Out of our arguments with ourselves, what is lost
in translation is news that stays news, a small (or large)
machine made of words that makes nothing
happen, comes nearer to vital truth than history,
and must go in fear, be as new as foam, as old
as the rock, have something in it that is barbaric,
vast and wild, a way of taking life by the throat.
And as if the top of my head were taken off
for lack of what is found there or in the journal
of a sea animal living on land wanting to fly in the sky,
in the best words, in the best order, put things before
his eyes: imaginary gardens with real toads that spring
from genuine feeling that the mind is dangerous
and my whole body so cold no fire can ever warm me—
out of this turning within, out of this immersion in your own world.

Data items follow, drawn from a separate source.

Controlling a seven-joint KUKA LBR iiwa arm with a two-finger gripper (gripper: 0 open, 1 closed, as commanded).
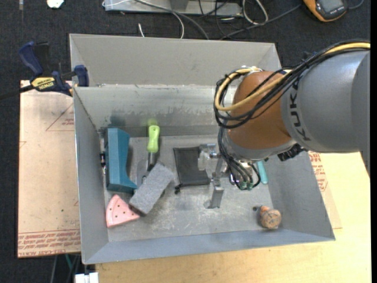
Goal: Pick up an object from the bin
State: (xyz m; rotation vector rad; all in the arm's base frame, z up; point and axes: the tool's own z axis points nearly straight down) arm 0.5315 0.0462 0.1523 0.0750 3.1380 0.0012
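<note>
Hovering low in the grey metal bin (pixel 177 63), gripper (pixel 215 201) hangs just right of a flat black square pad (pixel 188 165) at the bin's middle, the nearest thing. Cannot tell if claw is released or clenched. Grey foam block (pixel 150 187), blue plastic box (pixel 118 161), pink triangular piece (pixel 119 211) lie left; brown cork-like lump (pixel 270 217) right

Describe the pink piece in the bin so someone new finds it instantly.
Start at the grey metal bin and go to its near-left corner. There, below the teal box and beside the grey foam block, lies a flat pink wedge. It is the only pink, triangular thing there.
</note>
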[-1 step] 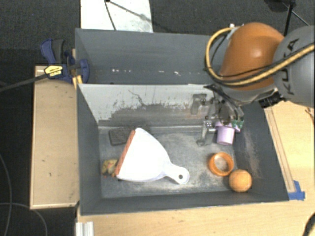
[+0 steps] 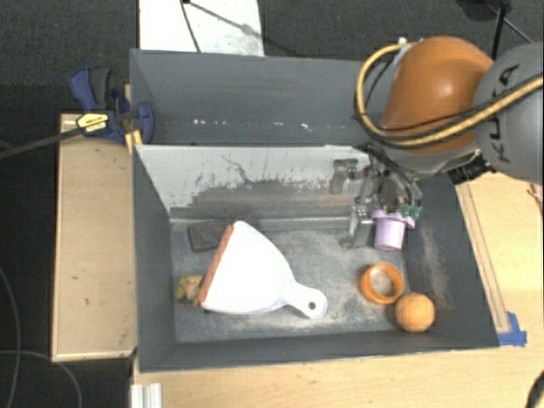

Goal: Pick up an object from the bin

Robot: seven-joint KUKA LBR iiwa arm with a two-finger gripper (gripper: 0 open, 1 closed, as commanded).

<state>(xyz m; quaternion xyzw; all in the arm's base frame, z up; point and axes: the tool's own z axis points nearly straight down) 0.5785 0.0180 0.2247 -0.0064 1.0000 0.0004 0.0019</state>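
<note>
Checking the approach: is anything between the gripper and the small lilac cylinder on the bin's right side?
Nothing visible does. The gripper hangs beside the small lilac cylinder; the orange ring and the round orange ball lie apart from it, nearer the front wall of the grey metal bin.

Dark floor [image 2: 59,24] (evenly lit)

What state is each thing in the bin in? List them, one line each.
white scoop: lying on the bin floor, handle pointing right.
lilac cup: right at the gripper; held or not, cannot tell.
orange ring: lying flat, opening up.
orange ball: resting close beside the ring.
dark block: lying flat behind the scoop.
</note>
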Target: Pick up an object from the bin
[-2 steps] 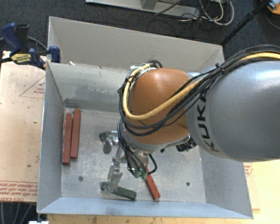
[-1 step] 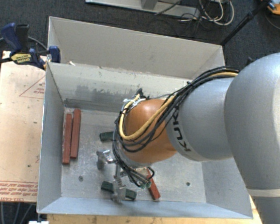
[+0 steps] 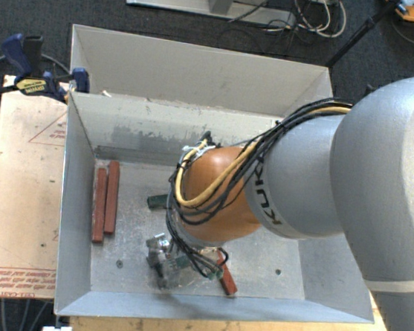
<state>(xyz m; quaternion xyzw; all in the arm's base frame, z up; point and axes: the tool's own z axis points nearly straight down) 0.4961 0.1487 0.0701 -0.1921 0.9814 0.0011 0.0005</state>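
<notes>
1. The grey metal bin (image 3: 75,205) has sloping walls and a flat floor, and only a few loose things lie on that floor.
2. The arm (image 3: 325,175) comes in over the bin's right wall and reaches down toward the middle of the near edge.
3. An orange cover (image 3: 215,192) sits on its wrist, with black and yellow cables (image 3: 192,168) looped over it.
4. The gripper (image 3: 165,264) is low in the bin, close above the floor and just short of the near wall, about midway along it.
5. Whether the gripper is clenched or released cannot be told, because the wrist and cables hide much of it, and nothing can be seen grasped in it.
6. A small orange-red piece (image 3: 228,282) lies tilted on the floor just beside the gripper, on its right and close to the near wall. It is the thing nearest to the gripper.
7. A small dark piece (image 3: 157,201) lies toward the middle of the floor, partly under the edge of the orange cover.
8. Two long red-brown bars (image 3: 105,201) lie side by side and touching along the foot of the left wall, running from the far side toward the near side, well apart from the gripper.
</notes>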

Bufo periglenes (Golden Toad)

Because his screech is melody and we are all in jeopardy
and all have golden toadsongs semaphoring in our throats.

Because the golden toad teaches us to flirt with day-glo
explosive breeding excess and to only emerge

between the dry and the wet—

though in the end all his flaxen chorusing could bring
no darker gravid female for him to climb, to clutch and hang upon

and his protective skin was also lung and kidney
a failed-canary early-warning for these coal mine days.

Because the true toad occurs on every continent except Australia
and Antarctica, and is toothless and sleek, deaf and mute

and all the scientists admit there was nothing like it anyone
had ever seen and nothing anyone will ever see again

we must memorize the numbers of decline: from three
hundred or more in each small pond, to twelve the next year,

then one lone male in 1989

and must not conjugate them into present tense
or in the understory and gnarled roots of the elfin forests.

Bring us back to the border of that April-May window
and temporary pool, to the small and bright gold enameled orange hue

that occasionally called out, perfectly patient, perfectly still,

before the end of that wild dangerous ride
like the second plague from Revelations in reverse

or the frog-in-the-moon eclipsing back into
the oblivion of a black, human magic,

before the extremely dry El Nino year, the desiccation
and larvae ungrown, before, as in a spell from Tubal and Jabal

all that nearly invisible fungus and blight

could be ushered across oceans, on airplanes
in the dirt beneath our fingernails and the microscopic dust

lining the Vibram-soled hiking boots
of the new conquistadors.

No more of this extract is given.